When we focus the microscope at Covid-19 only depth, we lose track of the big picture view;

"And yet now, emerging IgG4 tolerance is largely predicted by vaccine skeptics to be bad (exactly as I said in July when first reviewing Irrgang, et al.7). Well, which is it?"

Does it matter whether it's good, or bad for Covid-19 in particular? The jabs manage to invoke a very strong IgG4 response - a rare condition for our immune systems to be in. If this happens to help protect from phase II (the Artist previously known as Cytokine Storm) ground glass opacities, but also potentiates a raft of new knowns and unknowns... should we have done it? No. There is no defense for these shots... It was an insanely dangerous experiment, the implications of which are learning about week by week.

Macrolides have antiviral properties. Whether their protective effects were anti-bacterial, anti-viral, or both at a mechanistic level doesn't negate their value in early treatment protocols. Their withdrawal from use was pure evil.

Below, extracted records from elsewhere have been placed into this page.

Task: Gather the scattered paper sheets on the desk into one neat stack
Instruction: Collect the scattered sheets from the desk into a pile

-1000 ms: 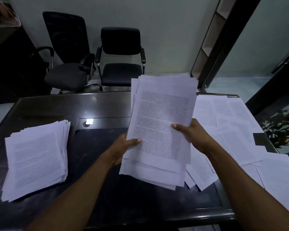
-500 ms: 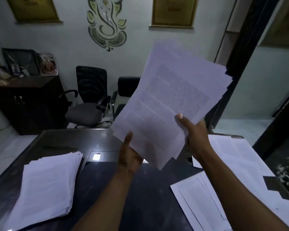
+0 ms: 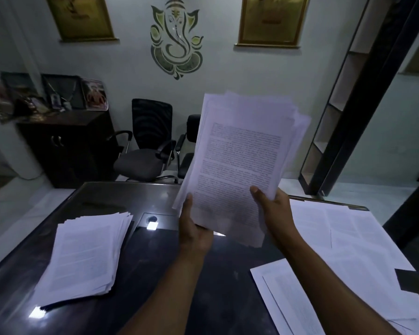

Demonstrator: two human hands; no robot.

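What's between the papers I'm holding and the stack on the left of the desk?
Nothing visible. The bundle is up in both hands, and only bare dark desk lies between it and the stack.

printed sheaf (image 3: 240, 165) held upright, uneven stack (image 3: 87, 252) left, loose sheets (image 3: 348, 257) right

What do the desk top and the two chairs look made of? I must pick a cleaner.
Desk top: dark, glossy, probably polished laminate or stone; it mirrors lights. Chairs: black mesh or fabric backs, padded seats, shiny metal frames, seemingly.
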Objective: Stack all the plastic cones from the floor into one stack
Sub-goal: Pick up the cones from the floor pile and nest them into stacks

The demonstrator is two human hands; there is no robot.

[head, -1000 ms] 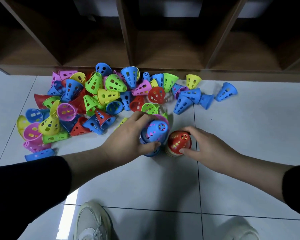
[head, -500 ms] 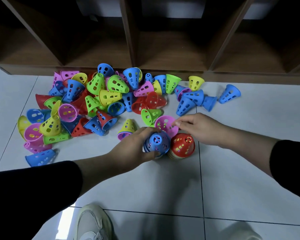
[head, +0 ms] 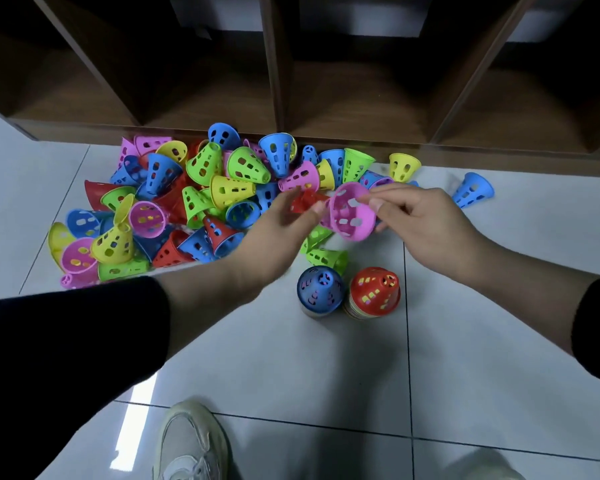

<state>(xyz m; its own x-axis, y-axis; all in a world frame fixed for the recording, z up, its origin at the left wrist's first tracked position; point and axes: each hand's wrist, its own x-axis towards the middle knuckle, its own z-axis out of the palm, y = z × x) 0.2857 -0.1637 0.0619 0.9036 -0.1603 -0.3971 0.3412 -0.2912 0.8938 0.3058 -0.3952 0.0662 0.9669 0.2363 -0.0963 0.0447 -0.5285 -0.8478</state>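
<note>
A heap of perforated plastic cones (head: 201, 202) in blue, green, yellow, pink and red lies on the tiled floor against a shelf unit. Two short stacks stand upright side by side nearer me: one topped by a blue cone (head: 320, 289), one topped by a red cone (head: 374, 291). My right hand (head: 420, 220) pinches the rim of a pink cone (head: 350, 211), lifted with its open mouth toward me. My left hand (head: 278, 233) reaches into the heap, fingertips closing on a red cone (head: 305, 200), blurred by motion. Two green cones (head: 326, 256) lie just behind the stacks.
A dark wooden shelf unit (head: 281, 109) with open cubbies runs along the back. A lone blue cone (head: 471, 190) and a yellow cone (head: 403, 167) lie at the right of the heap. My shoes (head: 191, 441) are at the bottom on the white tiles.
My left hand let go of the blue-topped stack and moved up to the heap, onto a red cone. My right hand lifted the pink cone off the floor.
</note>
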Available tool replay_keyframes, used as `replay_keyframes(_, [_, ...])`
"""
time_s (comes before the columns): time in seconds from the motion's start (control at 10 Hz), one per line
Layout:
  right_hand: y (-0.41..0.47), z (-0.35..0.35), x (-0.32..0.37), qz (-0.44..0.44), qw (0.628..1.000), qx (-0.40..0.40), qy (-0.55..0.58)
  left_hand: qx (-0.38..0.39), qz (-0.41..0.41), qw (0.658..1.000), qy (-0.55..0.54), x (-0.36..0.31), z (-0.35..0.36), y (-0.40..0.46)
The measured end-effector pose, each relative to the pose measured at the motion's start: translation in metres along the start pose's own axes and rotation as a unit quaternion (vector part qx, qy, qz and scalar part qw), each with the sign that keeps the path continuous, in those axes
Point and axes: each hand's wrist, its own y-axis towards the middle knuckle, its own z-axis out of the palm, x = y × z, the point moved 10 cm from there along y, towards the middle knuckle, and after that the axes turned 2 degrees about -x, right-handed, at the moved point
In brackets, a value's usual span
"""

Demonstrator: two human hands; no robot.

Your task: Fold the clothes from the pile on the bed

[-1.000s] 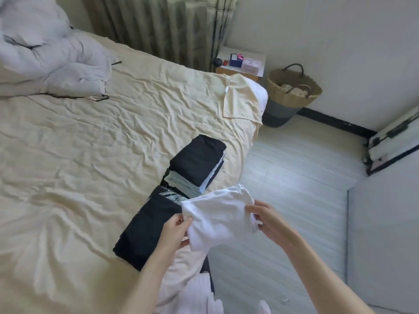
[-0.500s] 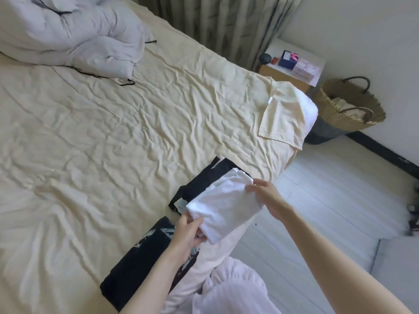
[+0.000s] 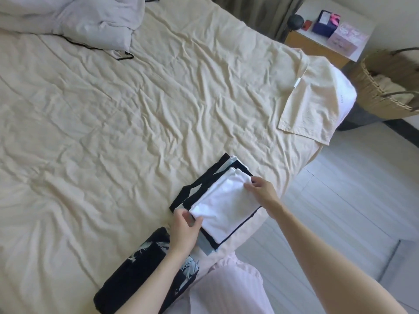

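A folded white garment [image 3: 223, 202] lies on top of a stack of folded dark clothes [image 3: 192, 191] near the right edge of the bed [image 3: 113, 132]. My left hand [image 3: 184, 230] pinches the garment's near left corner. My right hand [image 3: 263, 192] pinches its far right edge. A folded black garment with a pale print [image 3: 136, 275] lies closer to me on the bed, partly under my left forearm.
A grey duvet [image 3: 68, 17] is bunched at the far left of the bed. A cream cloth [image 3: 310, 103] hangs over the bed's far right corner. Beyond it stand a nightstand [image 3: 322, 39] with small boxes and a woven basket [image 3: 390, 85]. Pale floor lies to the right.
Both hands carried the white garment forward and down from in front of me onto the dark stack. The camera has tilted further over the bed.
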Motion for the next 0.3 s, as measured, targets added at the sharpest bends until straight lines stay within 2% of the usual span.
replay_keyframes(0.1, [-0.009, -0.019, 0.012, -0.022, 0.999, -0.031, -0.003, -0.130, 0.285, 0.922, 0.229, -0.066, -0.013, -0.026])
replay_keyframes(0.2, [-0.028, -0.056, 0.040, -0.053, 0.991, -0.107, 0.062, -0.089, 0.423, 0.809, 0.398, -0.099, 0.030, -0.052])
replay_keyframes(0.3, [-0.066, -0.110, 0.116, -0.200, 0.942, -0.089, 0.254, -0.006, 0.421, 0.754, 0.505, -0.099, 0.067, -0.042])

https://link.springer.com/article/10.1007/s40261-020-00933-3

"It has been shown that AZM has significant antiviral properties. In contrast with CQ or HCQ, its antiviral activity has been shown in vitro and/or in vivo on a large panel of viruses: Ebola, Zika, respiratory syncytial virus, influenzae H1N1 virus, enterovirus, and rhinovirus [4,5,6,7,8,9,10,11,12,13]. Its activity against respiratory syncytial virus has been demonstrated in a randomized study in infants [10]. Azithromycin exhibited a synergistic antiviral effect against SARS-CoV-2 when combined with HCQ both in vitro [11] and in a clinical setting [13]. Of note, the pre-print version of the article from Andreani et al. [14] also reported a significant antiviral effect of AZM alone on SARS-CoV-2. The mechanisms of the antiviral effect of AZM support a large-spectrum antiviral activity. Azithromycin appears to decrease the virus entry into cells [2, 8]. In addition, it can enhance the immune response against viruses by several actions."

It was always about suppression of highly effective early treatment protocols, and forcing us into a novel transfection with unknown long term consequences. My commentary always keeps this view in mind.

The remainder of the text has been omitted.